WHAT YOU WILL DO |
Return the run of lines below that opens with the line containing "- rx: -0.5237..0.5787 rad" and closes with the line containing "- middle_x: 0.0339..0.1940", keeping each one exact.
::: DATA :::
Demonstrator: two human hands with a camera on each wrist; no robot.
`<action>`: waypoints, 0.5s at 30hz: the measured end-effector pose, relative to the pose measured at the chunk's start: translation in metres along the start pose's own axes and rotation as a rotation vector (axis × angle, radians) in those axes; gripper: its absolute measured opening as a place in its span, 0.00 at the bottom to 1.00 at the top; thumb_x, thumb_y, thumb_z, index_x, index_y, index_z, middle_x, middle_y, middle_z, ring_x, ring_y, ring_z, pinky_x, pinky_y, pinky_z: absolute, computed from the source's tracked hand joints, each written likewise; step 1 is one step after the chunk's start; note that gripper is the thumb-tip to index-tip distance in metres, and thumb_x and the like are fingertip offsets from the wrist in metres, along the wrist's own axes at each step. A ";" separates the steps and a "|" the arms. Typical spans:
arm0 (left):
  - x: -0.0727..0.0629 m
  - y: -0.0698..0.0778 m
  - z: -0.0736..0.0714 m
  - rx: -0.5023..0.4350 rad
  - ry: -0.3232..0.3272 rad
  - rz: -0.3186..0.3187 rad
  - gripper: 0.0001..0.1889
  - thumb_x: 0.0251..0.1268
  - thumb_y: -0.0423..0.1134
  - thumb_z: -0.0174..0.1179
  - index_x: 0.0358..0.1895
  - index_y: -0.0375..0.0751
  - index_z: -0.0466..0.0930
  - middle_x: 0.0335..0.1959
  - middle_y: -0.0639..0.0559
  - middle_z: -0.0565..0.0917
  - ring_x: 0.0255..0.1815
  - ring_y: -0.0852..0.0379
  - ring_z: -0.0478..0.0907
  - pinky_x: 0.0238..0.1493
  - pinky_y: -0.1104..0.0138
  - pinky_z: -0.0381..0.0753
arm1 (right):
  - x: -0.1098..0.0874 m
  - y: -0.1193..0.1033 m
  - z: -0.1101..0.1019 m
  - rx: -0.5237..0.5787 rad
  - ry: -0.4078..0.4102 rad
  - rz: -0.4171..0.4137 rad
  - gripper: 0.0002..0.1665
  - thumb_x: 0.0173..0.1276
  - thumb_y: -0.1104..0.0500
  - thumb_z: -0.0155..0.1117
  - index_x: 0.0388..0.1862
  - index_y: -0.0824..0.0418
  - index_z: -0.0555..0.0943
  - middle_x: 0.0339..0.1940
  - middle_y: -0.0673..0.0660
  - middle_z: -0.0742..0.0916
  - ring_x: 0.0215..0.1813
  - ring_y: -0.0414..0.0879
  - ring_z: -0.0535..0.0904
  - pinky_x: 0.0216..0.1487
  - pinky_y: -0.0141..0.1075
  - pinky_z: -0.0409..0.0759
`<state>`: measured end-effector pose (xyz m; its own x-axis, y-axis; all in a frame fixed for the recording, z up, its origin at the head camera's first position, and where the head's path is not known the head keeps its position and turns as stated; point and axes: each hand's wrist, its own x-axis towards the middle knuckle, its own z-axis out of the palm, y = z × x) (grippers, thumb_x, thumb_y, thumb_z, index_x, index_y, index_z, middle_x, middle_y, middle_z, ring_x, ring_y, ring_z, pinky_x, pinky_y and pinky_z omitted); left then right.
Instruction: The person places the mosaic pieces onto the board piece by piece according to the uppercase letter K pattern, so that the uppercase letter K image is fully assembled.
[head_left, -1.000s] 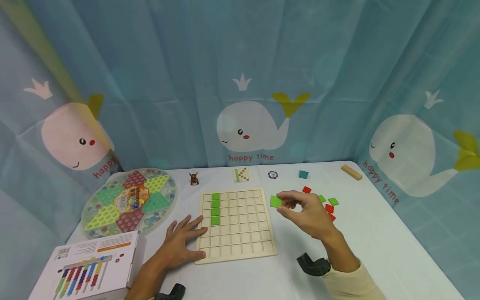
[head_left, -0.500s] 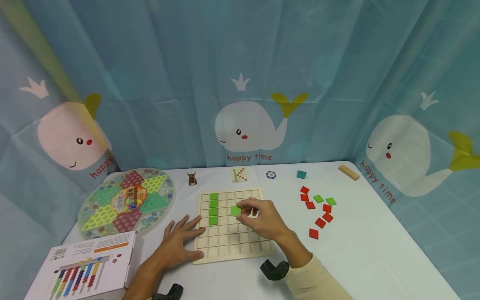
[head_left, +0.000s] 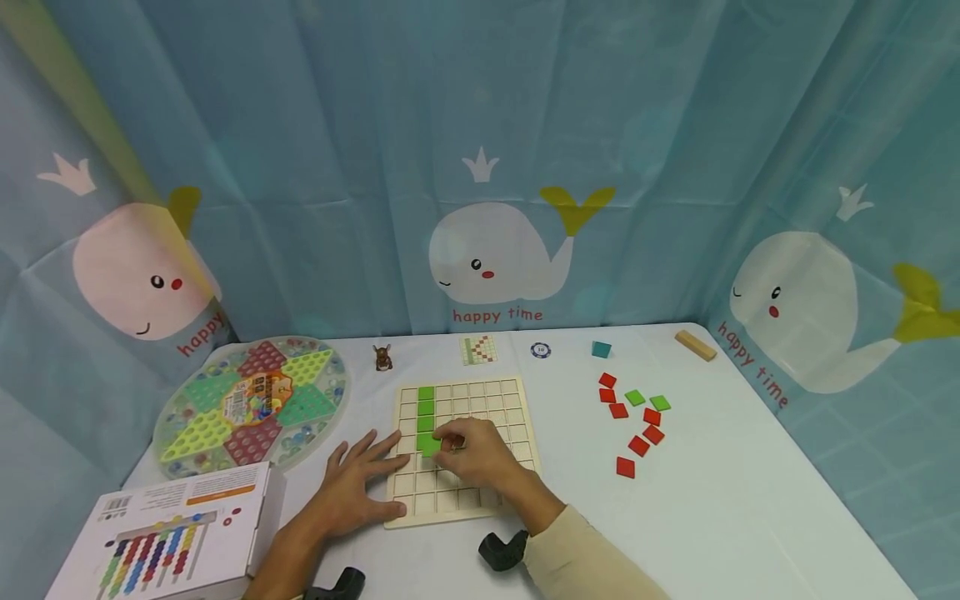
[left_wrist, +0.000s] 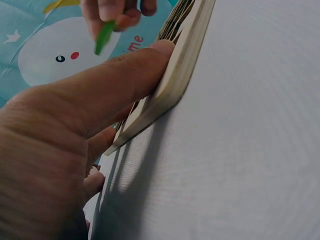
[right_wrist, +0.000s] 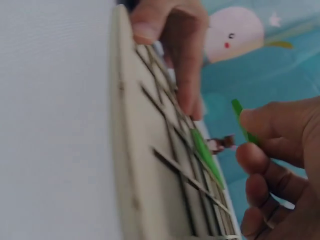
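Note:
A wooden grid board (head_left: 425,504) lies on the white table, with a column of green square tiles (head_left: 426,407) set in its upper left part. My left hand (head_left: 352,482) has its fingers spread, the fingertips and thumb touching the board's left edge. Between thumb and fingers, my right hand (head_left: 480,454) pinches another green tile (head_left: 428,446) at the lower end of that column. Both wrist views show this held tile (right_wrist: 243,120) raised off the board, tilted on edge. The right hand covers part of the grid in the head view.
Loose red tiles (head_left: 626,467) and two green ones (head_left: 634,397) lie right of the board. Behind it are a pattern card (head_left: 478,350), a round chip (head_left: 540,350) and a small animal figure (head_left: 382,357). A round game board (head_left: 202,433) and a box (head_left: 187,533) stand left.
My right hand has carried the green tile leftward from beside the loose tiles, over the board, to the column's lower end. The left hand has stayed at the board's edge.

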<state>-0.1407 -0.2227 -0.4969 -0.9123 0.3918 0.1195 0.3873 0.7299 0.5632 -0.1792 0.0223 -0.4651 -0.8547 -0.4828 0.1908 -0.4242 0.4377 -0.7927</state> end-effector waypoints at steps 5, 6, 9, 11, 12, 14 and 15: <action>0.000 0.001 -0.001 -0.012 -0.007 -0.012 0.38 0.43 0.62 0.71 0.60 0.47 0.80 0.72 0.50 0.65 0.73 0.36 0.49 0.64 0.36 0.33 | 0.004 0.005 0.015 -0.085 -0.043 0.053 0.14 0.59 0.63 0.71 0.45 0.63 0.85 0.26 0.41 0.79 0.30 0.34 0.73 0.32 0.28 0.75; 0.000 0.001 -0.001 -0.014 -0.011 -0.016 0.38 0.43 0.62 0.71 0.60 0.47 0.80 0.72 0.51 0.65 0.73 0.37 0.49 0.64 0.36 0.33 | 0.005 0.004 0.017 -0.106 -0.048 0.062 0.14 0.59 0.63 0.71 0.45 0.63 0.85 0.26 0.42 0.78 0.30 0.35 0.73 0.31 0.28 0.74; 0.000 0.001 -0.001 -0.013 -0.014 -0.017 0.38 0.43 0.62 0.72 0.60 0.48 0.80 0.72 0.50 0.65 0.73 0.37 0.49 0.64 0.37 0.33 | 0.007 0.003 0.022 -0.184 -0.052 0.066 0.14 0.57 0.63 0.70 0.44 0.62 0.86 0.24 0.42 0.76 0.29 0.36 0.70 0.28 0.28 0.71; 0.000 0.001 -0.001 -0.012 -0.013 -0.009 0.38 0.44 0.63 0.71 0.60 0.47 0.80 0.72 0.50 0.65 0.73 0.36 0.49 0.64 0.36 0.33 | 0.009 0.001 0.024 -0.226 -0.056 0.074 0.14 0.57 0.62 0.70 0.44 0.62 0.86 0.24 0.42 0.75 0.30 0.38 0.69 0.28 0.29 0.69; 0.000 0.001 -0.001 -0.010 -0.011 -0.005 0.38 0.44 0.63 0.71 0.60 0.47 0.80 0.72 0.50 0.65 0.73 0.35 0.49 0.64 0.36 0.34 | 0.009 0.000 0.024 -0.242 -0.059 0.078 0.14 0.57 0.61 0.70 0.44 0.61 0.87 0.23 0.42 0.75 0.30 0.38 0.68 0.28 0.30 0.68; 0.000 0.001 -0.001 -0.014 -0.007 0.001 0.38 0.44 0.63 0.71 0.60 0.47 0.80 0.71 0.49 0.65 0.73 0.35 0.49 0.63 0.35 0.34 | 0.009 -0.001 0.024 -0.261 -0.070 0.081 0.15 0.58 0.60 0.70 0.45 0.60 0.87 0.24 0.42 0.75 0.31 0.38 0.68 0.28 0.30 0.68; 0.000 0.001 -0.001 -0.015 -0.005 0.004 0.38 0.45 0.63 0.70 0.60 0.47 0.80 0.71 0.49 0.65 0.73 0.35 0.49 0.63 0.35 0.34 | 0.009 -0.001 0.023 -0.263 -0.074 0.079 0.15 0.58 0.60 0.70 0.46 0.60 0.87 0.24 0.42 0.75 0.32 0.38 0.68 0.28 0.30 0.69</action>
<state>-0.1403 -0.2222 -0.4956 -0.9101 0.3975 0.1172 0.3885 0.7198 0.5753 -0.1791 -0.0002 -0.4760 -0.8680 -0.4895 0.0837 -0.4286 0.6533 -0.6241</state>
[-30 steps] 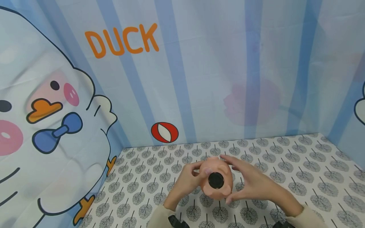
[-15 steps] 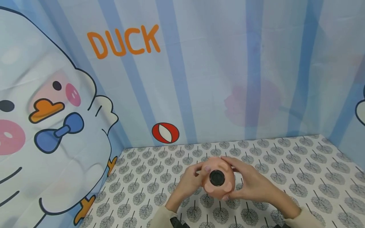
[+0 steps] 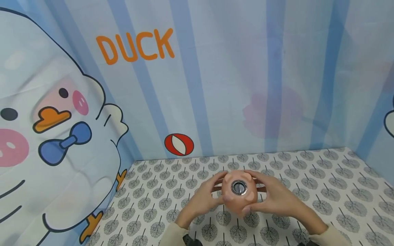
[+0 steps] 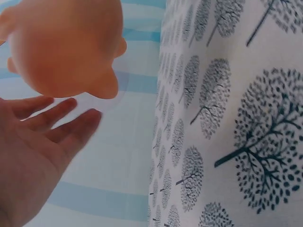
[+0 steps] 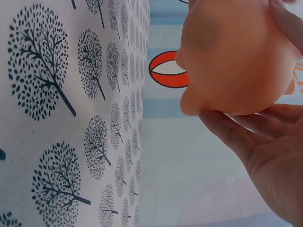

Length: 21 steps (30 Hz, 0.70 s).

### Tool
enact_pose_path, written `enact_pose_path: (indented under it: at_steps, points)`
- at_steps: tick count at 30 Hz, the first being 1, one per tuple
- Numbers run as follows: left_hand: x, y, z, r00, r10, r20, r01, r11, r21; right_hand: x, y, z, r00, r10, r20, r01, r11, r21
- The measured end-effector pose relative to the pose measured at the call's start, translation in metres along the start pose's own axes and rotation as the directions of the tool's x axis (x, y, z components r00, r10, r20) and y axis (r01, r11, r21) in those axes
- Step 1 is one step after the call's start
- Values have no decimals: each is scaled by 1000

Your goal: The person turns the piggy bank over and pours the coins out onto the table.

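Note:
A peach-coloured piggy bank is held above the table, its underside with stubby feet facing the head camera. A shiny dark round plug sits in the middle of that underside. My left hand holds it from the left, thumb at the lower left side and fingers reaching behind. On the right my right hand grips it, thumb on the lower edge and fingers around the upper side. In both wrist views the smooth body of the piggy bank shows with fingertips right at its surface.
The table wears a white cloth with a grey tree print. Behind it hangs a blue striped curtain printed with a large duck, a red-and-white ball and orange lettering.
The piggy bank has turned and shifted slightly right, its plug now catching light. My right hand has closed onto it. My left thumb has moved from beside the plug to the lower left side.

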<state>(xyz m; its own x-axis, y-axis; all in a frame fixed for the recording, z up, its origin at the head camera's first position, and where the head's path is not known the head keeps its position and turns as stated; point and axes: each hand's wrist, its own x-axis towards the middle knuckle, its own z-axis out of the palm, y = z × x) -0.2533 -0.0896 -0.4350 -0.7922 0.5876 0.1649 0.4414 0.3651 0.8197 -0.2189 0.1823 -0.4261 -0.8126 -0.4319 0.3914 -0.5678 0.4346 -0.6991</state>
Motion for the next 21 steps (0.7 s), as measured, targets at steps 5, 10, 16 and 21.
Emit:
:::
RESPONSE TO THIS TASK |
  - rx: -0.5237..0.5787 rad
  - ry: -0.4078..0.4102 rad
  - rz: -0.4171..0.4137 rad
  - gripper: 0.0002..0.1665
  - thumb_x: 0.0173..0.1276
  - thumb_y: -0.1104..0.0500
  - thumb_z: -0.0155..0.1117
  - index_x: 0.0388..0.1862
  - index_y: -0.0824..0.0418
  - index_z: -0.0555..0.0943
  - middle_x: 0.0339..0.1940

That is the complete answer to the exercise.